The CD1 system has a number of key advantages from the perspective of developing new methods of therapeutic immune modulation: the antigens utilized by the CD1 system are highly conserved molecules that may reduce the chances of pathogen escape through mutation, also there is very little allelic polymorphism in the human CD1 system, and finally, CD1-restricted T cells seem to temporally bridge the innate and adaptive immune systems during immune activation and therefore they may occupy a very powerful functional niche. Although humanized mouse models are not without concerns, for example, batch to batch variations, heterogeneity of engraftment within batches, and the possibility of artifacts due to the chimeric nature of the immune system, our results suggest that the hu-NSG mouse model described here will be an extremely useful tool for studying the thymic development and peripheral function of human CD1-restricted T cells in vivo. Moreover these mice provide a highly novel opportunity to study the role of the CD1 system in vivo during immune responses to human specific pathogens such as Epstein-Barr virus, HIV, and Dengue.

Materials and Methods

Generation of humanized mice

Research involving mice was performed in accordance with a protocol that was approved by the University of Wisconsin's Animal Care and Use Committee, and in accordance with a protocol approved by the University of Wisconsin's Institutional Review Board. NOD.Cg-Prkdc^scid IL2rg^tm1Wjl/SzJ mice (abbreviated as NOD/SCID/γ_c ^null or “NSG” mice) were obtained from Jackson Laboratory (stock #005557). At 6–8 weeks old, mice were conditioned with sub-lethal (2.5 Gy) whole-body irradiation, and within 4 hours were surgically implanted under the kidney capsule with fragments (approximately 1 mm³) of human fetal thymus and liver (14–22 weeks gestation). Immediately following this surgery, the mice were given an intravenous injection (4×10⁵/mouse) of CD34⁺ cells isolated from autologous fetal liver tissue that was processed and stored in X-vivo 15 serum free culture medium (Cambrex Biosciences Walkersville, MD). The CD34⁺ cells were prepared by gently disrupting the liver tissue by cutting it into small pieces and repeatedly pipetting up and down, then filtering the resulting cell suspension through a 70 µm mesh, and purifying the mononuclear cells by Ficoll-Paque density gradient separation (GE Healthsciences). CD34⁺ cells were then isolated by magnetic sorting (Miltenyi Biotec, Auburn, CA).
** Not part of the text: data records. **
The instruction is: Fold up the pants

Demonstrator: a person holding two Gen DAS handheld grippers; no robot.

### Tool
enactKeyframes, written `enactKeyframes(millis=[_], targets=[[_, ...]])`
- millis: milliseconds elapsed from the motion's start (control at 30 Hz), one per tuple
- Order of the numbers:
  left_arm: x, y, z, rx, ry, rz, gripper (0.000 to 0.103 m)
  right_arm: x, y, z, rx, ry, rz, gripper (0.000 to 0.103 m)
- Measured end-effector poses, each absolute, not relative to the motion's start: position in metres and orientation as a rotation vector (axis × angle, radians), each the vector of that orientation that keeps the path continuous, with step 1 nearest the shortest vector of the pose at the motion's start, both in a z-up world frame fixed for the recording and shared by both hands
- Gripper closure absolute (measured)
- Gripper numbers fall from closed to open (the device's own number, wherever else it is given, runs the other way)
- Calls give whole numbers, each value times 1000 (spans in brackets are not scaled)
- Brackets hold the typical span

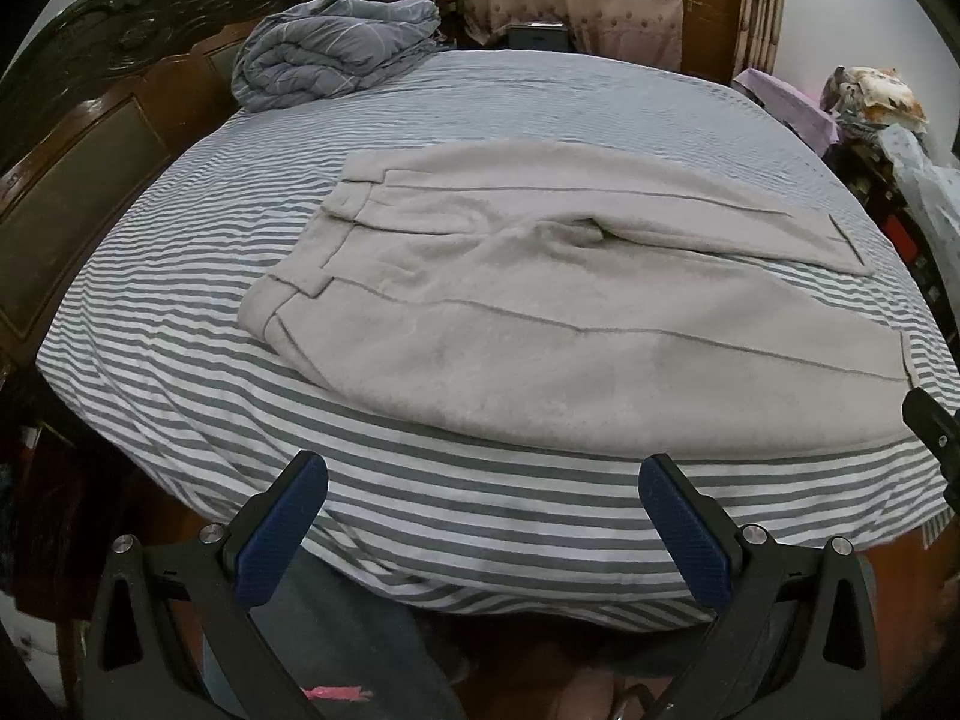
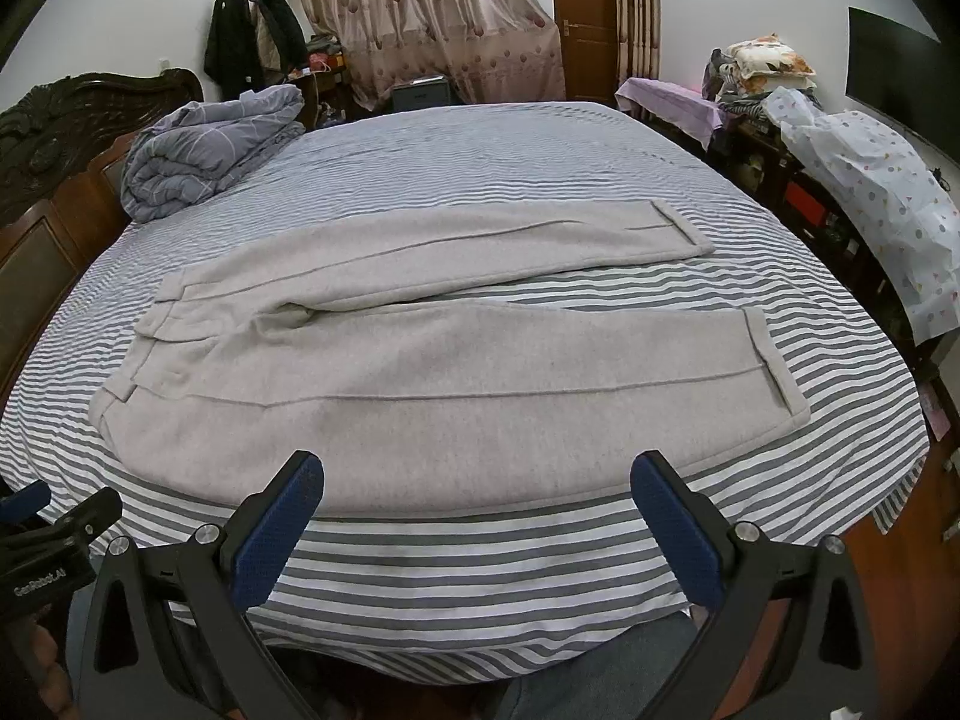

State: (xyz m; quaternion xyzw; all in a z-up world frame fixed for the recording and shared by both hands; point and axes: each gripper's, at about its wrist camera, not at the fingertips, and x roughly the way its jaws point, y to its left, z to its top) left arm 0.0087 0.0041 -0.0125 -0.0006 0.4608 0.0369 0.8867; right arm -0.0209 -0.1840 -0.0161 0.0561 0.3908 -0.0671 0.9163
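The pants (image 2: 420,354) lie flat on the striped bed (image 2: 480,144), waistband toward the headboard (image 1: 90,138) on the left, both legs running out to the right with a wedge of sheet showing between them. Nothing is folded yet. The left gripper (image 1: 483,501) hangs over the near edge of the bed with its jaws spread wide and empty; the right gripper (image 2: 477,498) does the same, just short of the near leg's long edge. Here is where it could slip: the cloth looks thick and soft, so a shallow pinch on that near edge may catch only the top layer and leave the under layer behind, giving a lopsided fold. The striped sheet sits right under the hem (image 2: 774,360), and a bite too deep could drag bedding up with the leg. If the two grippers lift unevenly, the near leg will likely land askew on the far one, cuffs out of line. The bunched fabric at the crotch (image 1: 591,228) could trap a crease. The quilt (image 1: 336,48) is well apart, no bother.
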Motion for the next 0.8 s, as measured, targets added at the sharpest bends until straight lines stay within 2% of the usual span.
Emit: enactKeyframes(millis=[800], targets=[[9, 4, -28, 18, 998, 89, 0, -19, -187, -22, 117, 814, -142, 2]])
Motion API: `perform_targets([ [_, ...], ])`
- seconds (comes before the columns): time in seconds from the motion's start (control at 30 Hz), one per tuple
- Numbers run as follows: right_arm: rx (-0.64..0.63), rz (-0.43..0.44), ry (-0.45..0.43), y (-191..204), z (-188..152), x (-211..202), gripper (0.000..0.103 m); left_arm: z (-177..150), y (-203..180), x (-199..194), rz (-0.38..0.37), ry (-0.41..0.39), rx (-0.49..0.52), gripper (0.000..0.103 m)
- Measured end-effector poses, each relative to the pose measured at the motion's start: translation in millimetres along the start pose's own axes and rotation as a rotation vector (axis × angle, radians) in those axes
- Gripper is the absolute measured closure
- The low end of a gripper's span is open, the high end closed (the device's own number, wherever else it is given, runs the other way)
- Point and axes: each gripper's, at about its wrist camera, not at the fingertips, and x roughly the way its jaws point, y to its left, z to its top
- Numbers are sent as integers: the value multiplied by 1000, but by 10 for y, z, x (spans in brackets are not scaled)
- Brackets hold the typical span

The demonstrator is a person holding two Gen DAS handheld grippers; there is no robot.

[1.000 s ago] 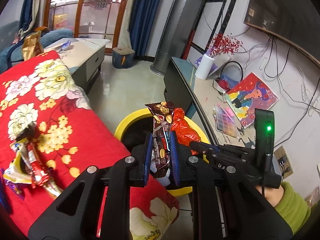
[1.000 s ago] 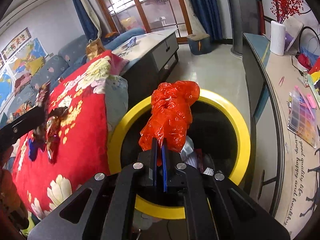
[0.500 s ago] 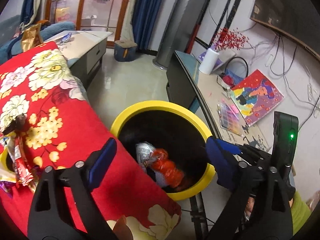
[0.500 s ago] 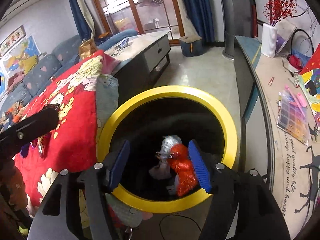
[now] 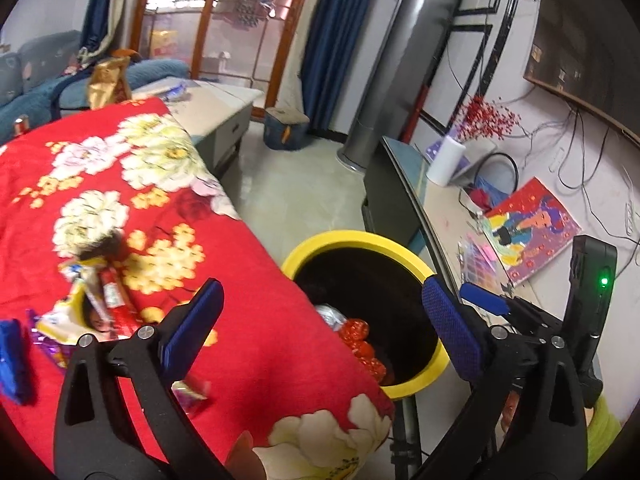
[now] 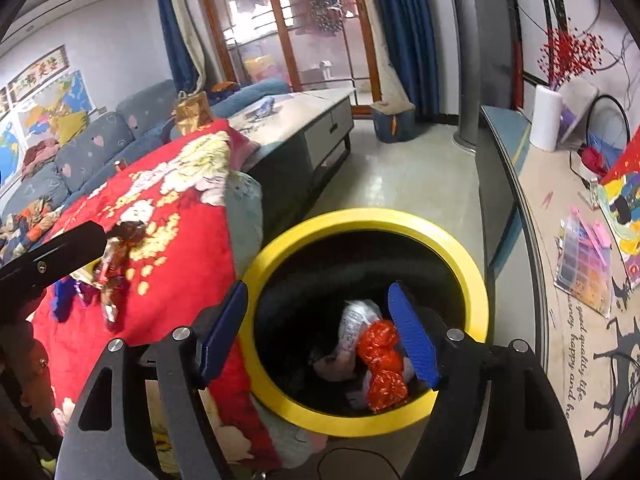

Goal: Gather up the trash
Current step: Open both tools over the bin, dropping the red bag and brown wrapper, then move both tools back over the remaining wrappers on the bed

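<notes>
Both drops look done: the left hand-held gripper and right hand-held gripper are opening with nothing between their jaws, and the red bag lies in the yellow-rimmed bin. More wrappers lie on the red blanket; next comes reaching there to pinch one.

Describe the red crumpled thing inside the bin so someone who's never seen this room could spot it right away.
Find the round bin with the yellow rim standing on the floor beside the red floral blanket. Look down into its black inside: the crumpled red plastic bag lies near the bottom, against a pale whitish wrapper. It is the only shiny, bright red piece in there.
</notes>
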Motion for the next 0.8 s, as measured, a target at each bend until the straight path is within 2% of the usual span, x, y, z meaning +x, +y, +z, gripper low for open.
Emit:
perform_targets([
  [0.1,-13,13,-18,87,38,-42,29,11,79,-119,18,-26,-11,12],
  [0.8,-141,134,-55,912,138,-158,27,19,728,-663,127,-127,-120,12],
])
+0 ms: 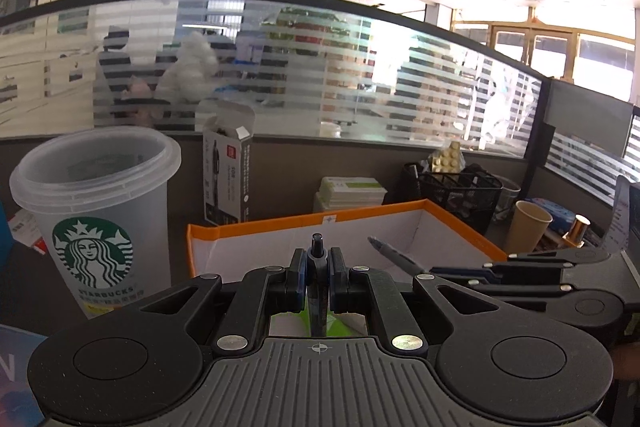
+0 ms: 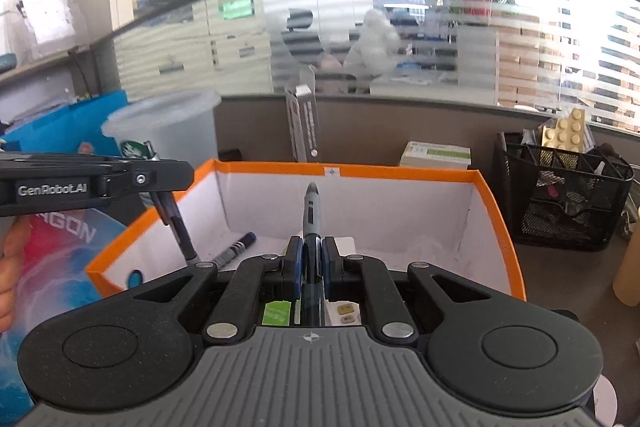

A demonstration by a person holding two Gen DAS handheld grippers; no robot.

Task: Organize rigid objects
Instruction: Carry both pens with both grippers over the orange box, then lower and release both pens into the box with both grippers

The purity of the injected CD34⁺ cells was determined by flow cytometric analysis to be at least 80–90%, with less than 0.5% contamination of CD3⁺ cells. The drinking water for the mice was supplemented with 0.17–0.25 mg/ml Enrofloxacin (Bayer Healthcare, KS) for 10 days post surgery to prevent infections.

Flow cytometric analysis

Antibodies used to detect specific human markers were as follows: pan CD45 (clone HI30); CD4 (clone RPA-T4 or OKT4); CD8α (clone RPA-T8); CD14 (clone M5E2); CD19 (clone HIB19); CD11c (clone S-HCL-3); CD123 (clone 9F5); pan HLA class I (clone W6/32); pan HLA class II (clone LN3); CD1a (clone OKT6); CD1b (clone BCD1b3.1); CD1c (clone BDCA-1); CD1d (clone CD1d42); CD3 (clone SPVT-3b); Vα24 (clone C15B12); Vβ11 (clone C21D2). Negative control antibodies were clone P3 (IgG1) and clone UPC10 (IgG2a). For flow cytometric analysis, tissues (i.e. bone marrow, spleen, liver, blood, thymic organoid) were collected from mice 12–20 weeks after implantation of human cells. Human tissue samples used as controls (i.e. blood and spleen) were collected in accordance with a protocol approved by the University of Wisconsin Minimal Risk IRB. Single cell suspensions were prepared from solid tissues by gentle homogenization followed by filtration through a 0.45 µm strainer. Samples were subject to ACK lysis to remove red blood cells, or mononuclear cells were purified by density gradient centrifugation. The samples were blocked with human and murine serum, and then incubated on ice for 30 minutes with 10 µg/ml specific antibodies in FACS buffer (1 mg/ml PBS/BSA) containing 10 µg/ml 4′, 6′-diamidino-2-phenylindole (DAPI) or propidium iodide (PI). The samples were washed with FACS buffer, then resuspended and analyzed on a Becton Dickenson LSRII or a FACSCalibur flow cytometer. Data were analyzed using Flowjo software (Tree Star, Inc., Ashland, OR).

Histologic analysis

Tissues were fixed in 10% buffered formalin and embedded in paraffin. Tissue sections from liver, spleen, lung, lymph node and thymic organoid were de-paraffinized and rehydrated with water for hematoxylin and eosin (H&E) staining or immunohistochemistry. Antigen retrieval was performed using rodent decloaker (Biocare Medical), followed by incubation with a mouse monoclonal against human CD1a (clone CD1a007, Biocare Medical). Antibody labeling was detected and visualized by the Mouse-on-Mouse Horseradish peroxidase (HRP)-Polymer Kit with diamionbenzidine (DAB) development (Biocare Medical).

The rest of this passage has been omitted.